In silico evaluation of anti SARS-CoV-2 antibodies neutralization power: A blueprint with monoclonal antibody Sotrovimab

Abstract Immune escape caused by genetic variations of SARS-CoV-2 S protein immunogenic epitopes affects the efficiency of monoclonal antibody-based therapy of COVID-19. Therefore, predicting the effects of these variations on immune escape is important to adapt rapidly anti SARS-CoV-2 Mab therapy. We herein describe a computational method to evaluate the neutralizing power a monoclonal antibody specific of a given SARS-CoV-2 variant and to compare it to its potential neutralizing power of others and emergent variants. The method’s calls for building in silico complex between the spike protein of a SARS-CoV-2 variant and a neutralizing antibody, analyzing the molecular interactions pattern and calculating the binding energy.

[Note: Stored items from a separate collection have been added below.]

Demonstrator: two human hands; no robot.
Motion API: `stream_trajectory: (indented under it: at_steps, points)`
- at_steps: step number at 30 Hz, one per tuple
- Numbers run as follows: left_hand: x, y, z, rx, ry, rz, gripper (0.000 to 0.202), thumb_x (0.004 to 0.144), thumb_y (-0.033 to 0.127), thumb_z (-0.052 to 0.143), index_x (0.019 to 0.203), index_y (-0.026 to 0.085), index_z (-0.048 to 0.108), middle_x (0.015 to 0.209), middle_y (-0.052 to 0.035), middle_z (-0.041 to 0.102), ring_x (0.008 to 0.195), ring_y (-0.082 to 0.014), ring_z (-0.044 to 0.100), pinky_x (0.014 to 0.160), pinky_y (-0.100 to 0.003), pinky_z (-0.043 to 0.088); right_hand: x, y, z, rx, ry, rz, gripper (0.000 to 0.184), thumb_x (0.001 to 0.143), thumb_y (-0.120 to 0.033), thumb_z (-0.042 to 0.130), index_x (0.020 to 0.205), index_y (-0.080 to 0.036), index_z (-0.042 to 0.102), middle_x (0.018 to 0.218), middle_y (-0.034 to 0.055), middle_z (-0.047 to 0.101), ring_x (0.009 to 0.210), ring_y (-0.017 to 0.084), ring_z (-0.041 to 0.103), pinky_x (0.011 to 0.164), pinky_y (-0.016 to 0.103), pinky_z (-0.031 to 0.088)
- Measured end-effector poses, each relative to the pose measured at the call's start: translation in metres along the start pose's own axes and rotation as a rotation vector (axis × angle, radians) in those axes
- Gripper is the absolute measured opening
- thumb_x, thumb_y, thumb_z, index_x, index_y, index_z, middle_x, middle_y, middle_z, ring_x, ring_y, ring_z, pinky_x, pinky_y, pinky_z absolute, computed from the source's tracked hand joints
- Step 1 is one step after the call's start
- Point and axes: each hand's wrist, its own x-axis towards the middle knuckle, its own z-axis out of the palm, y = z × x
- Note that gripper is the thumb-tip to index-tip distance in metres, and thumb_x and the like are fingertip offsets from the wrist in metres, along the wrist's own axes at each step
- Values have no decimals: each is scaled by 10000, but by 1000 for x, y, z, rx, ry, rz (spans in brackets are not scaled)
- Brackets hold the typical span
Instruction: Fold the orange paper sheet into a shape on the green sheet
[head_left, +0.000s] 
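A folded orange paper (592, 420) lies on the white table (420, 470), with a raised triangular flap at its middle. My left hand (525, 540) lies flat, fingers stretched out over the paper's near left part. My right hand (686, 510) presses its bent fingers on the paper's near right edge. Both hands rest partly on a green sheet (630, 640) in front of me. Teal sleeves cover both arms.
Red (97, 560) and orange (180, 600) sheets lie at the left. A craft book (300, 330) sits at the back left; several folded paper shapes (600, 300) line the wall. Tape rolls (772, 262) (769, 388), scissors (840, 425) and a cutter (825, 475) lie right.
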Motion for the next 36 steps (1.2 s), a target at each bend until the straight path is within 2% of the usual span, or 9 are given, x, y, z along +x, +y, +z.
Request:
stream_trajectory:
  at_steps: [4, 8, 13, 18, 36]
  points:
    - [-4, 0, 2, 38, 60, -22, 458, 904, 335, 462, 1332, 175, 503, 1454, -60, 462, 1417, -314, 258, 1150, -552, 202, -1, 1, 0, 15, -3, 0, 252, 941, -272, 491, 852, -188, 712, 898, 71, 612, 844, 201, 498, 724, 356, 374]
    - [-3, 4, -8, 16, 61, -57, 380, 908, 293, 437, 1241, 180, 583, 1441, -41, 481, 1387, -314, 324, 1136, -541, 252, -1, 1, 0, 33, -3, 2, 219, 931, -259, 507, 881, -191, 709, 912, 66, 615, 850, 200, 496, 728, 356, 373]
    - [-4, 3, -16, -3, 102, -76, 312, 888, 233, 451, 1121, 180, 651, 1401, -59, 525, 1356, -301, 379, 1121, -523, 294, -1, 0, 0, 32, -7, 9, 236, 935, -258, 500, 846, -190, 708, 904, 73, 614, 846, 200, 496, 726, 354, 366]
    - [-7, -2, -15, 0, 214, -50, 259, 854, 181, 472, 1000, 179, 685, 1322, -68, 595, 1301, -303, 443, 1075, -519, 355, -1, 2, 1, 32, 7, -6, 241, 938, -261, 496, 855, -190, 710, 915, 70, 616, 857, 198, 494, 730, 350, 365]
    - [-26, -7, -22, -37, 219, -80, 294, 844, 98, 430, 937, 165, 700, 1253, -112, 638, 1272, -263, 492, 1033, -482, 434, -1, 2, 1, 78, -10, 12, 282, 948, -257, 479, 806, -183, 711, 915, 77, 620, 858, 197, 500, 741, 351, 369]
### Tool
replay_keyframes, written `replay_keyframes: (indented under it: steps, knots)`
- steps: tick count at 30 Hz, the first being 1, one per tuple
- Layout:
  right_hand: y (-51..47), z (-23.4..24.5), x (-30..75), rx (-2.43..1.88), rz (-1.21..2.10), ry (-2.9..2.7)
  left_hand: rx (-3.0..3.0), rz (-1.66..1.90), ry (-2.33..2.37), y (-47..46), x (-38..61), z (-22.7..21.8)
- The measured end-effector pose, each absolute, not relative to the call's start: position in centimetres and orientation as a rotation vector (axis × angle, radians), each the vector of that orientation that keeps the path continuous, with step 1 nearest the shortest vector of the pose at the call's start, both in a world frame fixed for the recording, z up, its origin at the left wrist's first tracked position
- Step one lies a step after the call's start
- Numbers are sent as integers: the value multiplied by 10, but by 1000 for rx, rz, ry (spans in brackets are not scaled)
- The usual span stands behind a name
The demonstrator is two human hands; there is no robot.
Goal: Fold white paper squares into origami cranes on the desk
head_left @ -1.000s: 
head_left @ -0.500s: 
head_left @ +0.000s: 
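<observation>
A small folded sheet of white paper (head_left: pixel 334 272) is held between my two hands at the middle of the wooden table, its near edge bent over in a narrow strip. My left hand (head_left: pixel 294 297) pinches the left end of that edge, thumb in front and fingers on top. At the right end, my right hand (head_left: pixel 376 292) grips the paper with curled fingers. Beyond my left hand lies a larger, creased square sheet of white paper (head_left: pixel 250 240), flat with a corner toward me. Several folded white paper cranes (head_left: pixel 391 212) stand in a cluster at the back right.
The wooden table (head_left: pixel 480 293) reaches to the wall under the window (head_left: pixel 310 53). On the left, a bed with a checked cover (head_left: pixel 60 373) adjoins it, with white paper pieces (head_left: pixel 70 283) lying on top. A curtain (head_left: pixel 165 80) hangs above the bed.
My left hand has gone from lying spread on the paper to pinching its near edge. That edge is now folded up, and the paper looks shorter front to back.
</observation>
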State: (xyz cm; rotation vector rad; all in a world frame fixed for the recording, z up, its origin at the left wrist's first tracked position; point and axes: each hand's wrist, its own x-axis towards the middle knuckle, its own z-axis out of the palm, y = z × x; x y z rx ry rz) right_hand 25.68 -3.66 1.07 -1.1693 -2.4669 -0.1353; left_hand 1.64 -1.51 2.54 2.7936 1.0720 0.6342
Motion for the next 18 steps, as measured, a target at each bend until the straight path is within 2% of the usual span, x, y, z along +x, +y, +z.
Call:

This data is assigned a neutralizing value of 100% to which can be compared the neutralization value of any SARS-CoV-2 variant determined after molecular replacement in the complex of the RBD sequence with the RBD of this variant. Application of this method to the class 3 neutralizing antibody Sotrovimab and 24 variants and subvariants showed that the affinity binding and neutralizing power, decreased gradually with new variants. This method is of interest to adapt the use of therapeutic antibodies to the treatment of emerging variants. It could be applied to antibody-based treatment of other viral infections.